When the Truth Collides with Libertarian Fantasy: Attack on Federal Housing Programs Is Incorrect and Dangerous

With a penchant for equating criminal activity with the participants of various anti-poverty programs, it’s not surprising James Bovard recently took aim at one of the most important federally-assisted housing programs—the Section 8 “Housing Choice Voucher” program. Bovard’s August 17, 2011 Wall Street Journal piece “Raising Hell in Subsidized Housing” blames the Section 8 housing subsidy program for increased crime, allowing criminal-minded Section 8 tenants to stave off evictions by falsifying claims of domestic violence, and, oh yes, argues that the Obama Administration is responsible for the alleged failings of this more-than-40-year-old, Republican-created program. 

Bovard’s blaming of Housing Choice Voucher holders for the rise in crime in their communities is not unlike Hanna Rosin’s widely discredited 2008 American Murder Mystery piece in the Atlantic Monthly. Like Bovard, Rosin’s claim of a link between crime and voucher participants made dangerous assumptions and stereotypes about program participants. Both writers also conveniently avoided reviewing empirical research to support their claims of a Section 8 to crime connection. Indeed, a new study commissioned by HUD found that Section 8 Housing Choice Vouchers do not bring crime when they move to a new community.

In reality, the Section 8 housing subsidy programs provides 2 million low-income Americans with a chance to afford their housing, find new opportunities, and escape poverty. Rigorous admission screening practices and lease compliance laws make participants some of the most scrutinized tenants in the country. 

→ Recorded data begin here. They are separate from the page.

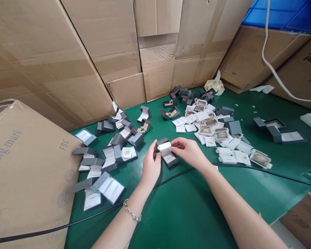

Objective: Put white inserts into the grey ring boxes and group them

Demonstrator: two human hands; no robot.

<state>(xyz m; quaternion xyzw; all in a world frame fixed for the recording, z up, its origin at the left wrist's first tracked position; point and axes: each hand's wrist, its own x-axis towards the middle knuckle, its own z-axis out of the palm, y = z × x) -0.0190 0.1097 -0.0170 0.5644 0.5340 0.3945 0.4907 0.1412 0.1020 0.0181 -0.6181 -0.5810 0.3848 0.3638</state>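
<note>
Centre of the frame: the left hand (150,167) curls its grip closed on the left side of a small grey box (171,158), lid open. The right hand (189,150) comes in from the right, fingertips pinched on the white insert (163,146) at its top. The box slants upper left to lower right on the green tabletop (191,207). Similar boxes (114,145) lie heaped on both sides, and a black cable (171,178) runs under the wrists.

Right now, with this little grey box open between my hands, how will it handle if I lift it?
Probably light: the grey box sits between the fingertips of the left hand and right hand. Its straight walls look stiff, likely rigid card. With the lid open, the white insert could slip out if tipped.
</note>
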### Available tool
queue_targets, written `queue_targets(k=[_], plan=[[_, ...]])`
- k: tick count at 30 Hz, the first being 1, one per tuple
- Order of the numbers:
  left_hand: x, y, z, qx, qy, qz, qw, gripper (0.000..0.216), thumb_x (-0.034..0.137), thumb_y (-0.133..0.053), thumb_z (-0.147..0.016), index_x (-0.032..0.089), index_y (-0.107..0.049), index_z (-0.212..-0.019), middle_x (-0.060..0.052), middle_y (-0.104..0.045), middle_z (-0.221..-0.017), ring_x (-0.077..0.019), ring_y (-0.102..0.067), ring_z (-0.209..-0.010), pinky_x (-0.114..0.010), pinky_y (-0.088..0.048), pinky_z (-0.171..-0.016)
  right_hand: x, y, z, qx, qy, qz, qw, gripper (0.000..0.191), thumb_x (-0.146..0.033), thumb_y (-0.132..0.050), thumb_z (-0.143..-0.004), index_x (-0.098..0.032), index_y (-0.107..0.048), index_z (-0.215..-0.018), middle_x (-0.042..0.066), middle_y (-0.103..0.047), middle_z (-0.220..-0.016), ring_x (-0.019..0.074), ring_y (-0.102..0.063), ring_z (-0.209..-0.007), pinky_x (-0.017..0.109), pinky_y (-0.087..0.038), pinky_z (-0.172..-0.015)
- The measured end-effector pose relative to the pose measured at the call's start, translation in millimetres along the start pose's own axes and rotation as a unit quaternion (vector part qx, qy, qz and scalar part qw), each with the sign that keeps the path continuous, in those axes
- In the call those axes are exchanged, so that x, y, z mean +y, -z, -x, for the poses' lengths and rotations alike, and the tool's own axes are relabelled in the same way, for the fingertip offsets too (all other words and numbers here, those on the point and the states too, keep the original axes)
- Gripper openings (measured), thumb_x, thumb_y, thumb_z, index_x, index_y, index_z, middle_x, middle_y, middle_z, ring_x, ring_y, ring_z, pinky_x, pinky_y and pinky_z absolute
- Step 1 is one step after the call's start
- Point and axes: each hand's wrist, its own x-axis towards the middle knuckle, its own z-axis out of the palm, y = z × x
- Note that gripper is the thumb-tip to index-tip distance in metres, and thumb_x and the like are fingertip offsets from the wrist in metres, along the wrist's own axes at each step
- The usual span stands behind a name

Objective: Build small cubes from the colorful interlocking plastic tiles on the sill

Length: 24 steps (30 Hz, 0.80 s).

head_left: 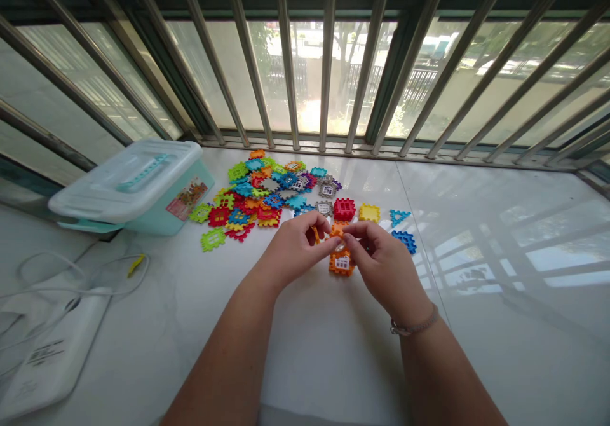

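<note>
1. On the white tiled surface [324,362], notched orange pieces [341,263] are held near the middle, between the far edge and the near edge; how many are joined cannot be told, since they are partly covered by fingers.
2. The upper part of the orange pieces is pinched between the thumb and forefinger of the left hand [301,240]; another bit of orange is seen beside its curled fingers.
3. The same part is pinched from the other side by the thumb and forefinger of the right hand [384,257], its remaining fingers being bent.
4. The step in hand is judged to be the fitting or adjusting of the orange pieces against one another. For the next move, notches well lined up and an even press from both thumbs seem to be called for.
5. Just beyond the hands, a red block [344,209] and a yellow tile [369,212] are set down; a blue triangle [399,217] and a blue tile [406,242] lie further right.
6. Toward the far edge, a mixed pile of tiles [271,200] is spread beside the lidded box [159,213] at the far left corner.
</note>
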Motion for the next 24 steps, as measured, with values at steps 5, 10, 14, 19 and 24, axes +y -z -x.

In this era of debt ceilings and super committees, Bovard’s rant might help rally budget hawks to push for the end to this program. Even without Bovard’s allegations gaining traction, the federal assisted housing programs are part of a package of discretionary spending programs that could face draconian budget cuts totaling $1.2 trillion beginning in 2013 should the super committee fail to reach agreement.  With cuts that significant, low-income Americans who rely upon Section 8 programs to make their housing affordable could actually lose their housing subsidies. These households would then join the millions of families across the country who are considered “housing burdened”—paying up to 100% of their income towards rent, and being forced to choose between utilities, food, transportation, and medicine in order to stay housed. Worse still, they would join the ranks of the homeless. So that’s the real danger here—not some mob of people with Section 8 subsidies wreaking havoc on a community—but pushing law-biding low-income Americans into even deeper poverty.